When she opened her eyes after concentrating on the application and found him looking up at her she gave him a bright smile that seemed brighter for the darkness of her skin.
“There you are.” She said, and tapped the wound as though knocking on a door. “Your spirit is very strong.” She told him. “You healed up better than I expected.” She turned to pull down a form which she handed to his father while Marroo examined the wound, or what was left of it. He could barely find a scar.
“It will be a little stiff for a day or two.” The woman said. “If it starts to bleed you can take a red pill if you have the cash for it, but if you don’t it won’t mean anything serious. It’s just the little touch I put in there dying off and leaving your spirit to do the healing on its own. It will heal normally in time if it happens, but it will still be partially healed and I don’t think you’ll have that problem. You have a very strong spirit, like I said. Just in case though, I want you to stay here for an hour while we wait to make sure the healing takes, and in case anything else goes astray. Is that going to be a problem?” She didn’t look at Marroo but gave his father a pointed look that seemed to bounce off of him like rain.

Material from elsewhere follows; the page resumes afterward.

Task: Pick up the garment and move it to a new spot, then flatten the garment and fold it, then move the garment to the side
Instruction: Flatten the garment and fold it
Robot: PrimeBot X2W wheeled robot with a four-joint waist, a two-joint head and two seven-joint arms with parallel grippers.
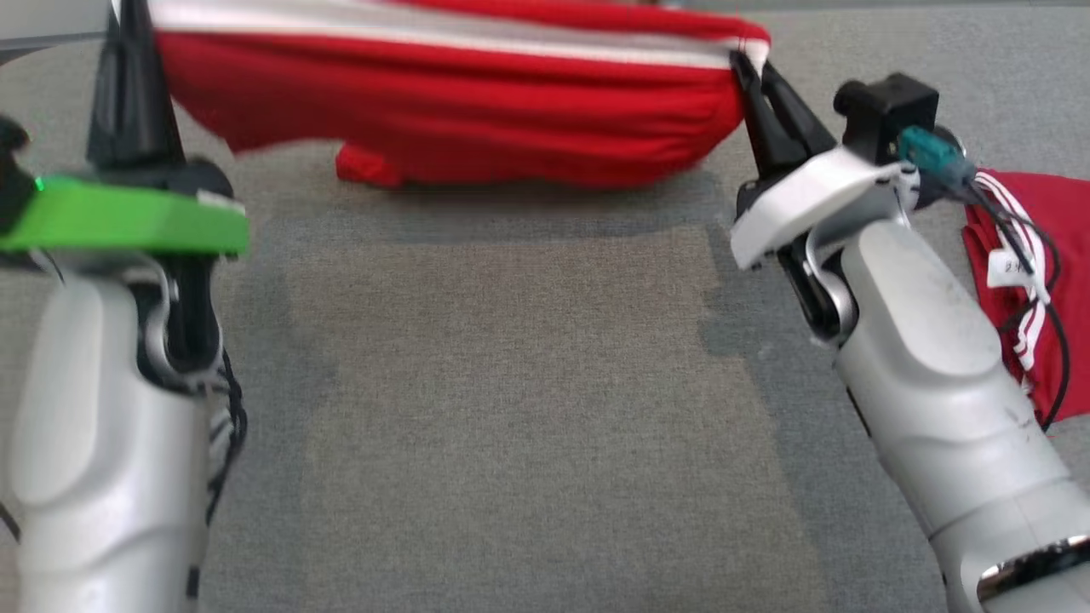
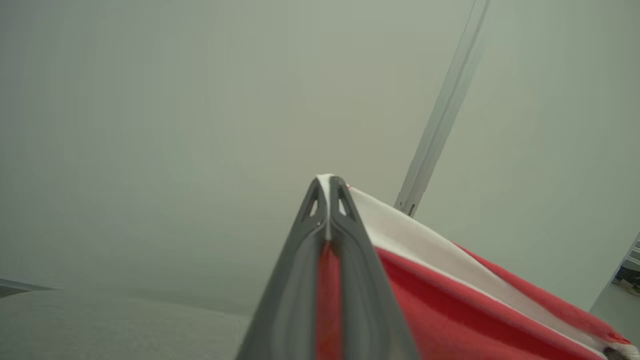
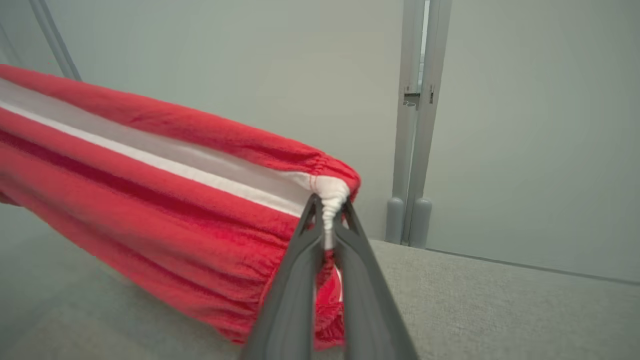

“We’ll wait.” He replied, handing her back the paperwork.
“Good.” She smiled at him, then turned the smile on Marroo before bustling out with an “I’ll be back.”
Marroo settled into the chair she’d given him to sit in and his father took a seat at the opposite side of the room. His silver eyes glinted in the shadows at the corner of the room the same way the men’s eyes glinted in the twilight before Marroo… broke them.
“They won’t be coming back.” His father told him in the long silence before the red robed adept returned. “But there will be others. There are only two sorts in the Dregs, butchers and meat. These have been the meat, the men willing to split the pot with the Sef if they managed to overpower you, but word will get out now. Eventually their enforcer will find out, then he’ll either come, or he won’t. Either way, eventually someone who can challenge you will find out, and I won’t be sending the meat at you one at a time anymore.”
Marroo looked at his hands, still soaked in the blood that drained from his wound and down his arm before they reached the tower.
“Eventually you’re going to have to decide who you’re going to be.”
That night, Marroo snuck out onto the balcony, then up the tenement building until he stood on the long arm of a radio dish and looked down at the cement far, far, below him.
His pinky finger was all that balanced him on the pole.
He imagined what it would be like to bleed out onto the street. Something like bleeding out in the bowl, he imagined.
He thought of the man, a boy, really, he’d cut in half in the underground, and the way his opponent screamed when he broke his wrist.
The pain didn’t matter.
Broken bones, wheezing cough, bleeding arm. Blood on the sidewalk beside his mother’s purse.
The pain didn’t matter.
He hung there, on the precipice, and remembered the agony stone pressed between his palms while traffic moved in the night sky and a breeze ruffled his hair.
He let go, jumped. His feet landed on the roof.
The pain didn’t matter, so, why make it easy when his father was already paying to have him killed?
He made his decision.
He would let them kill him, if they could, and show his father that he would never, never, have the satisfaction of knowing that he’d made his son just like him. Even if it cost him his life.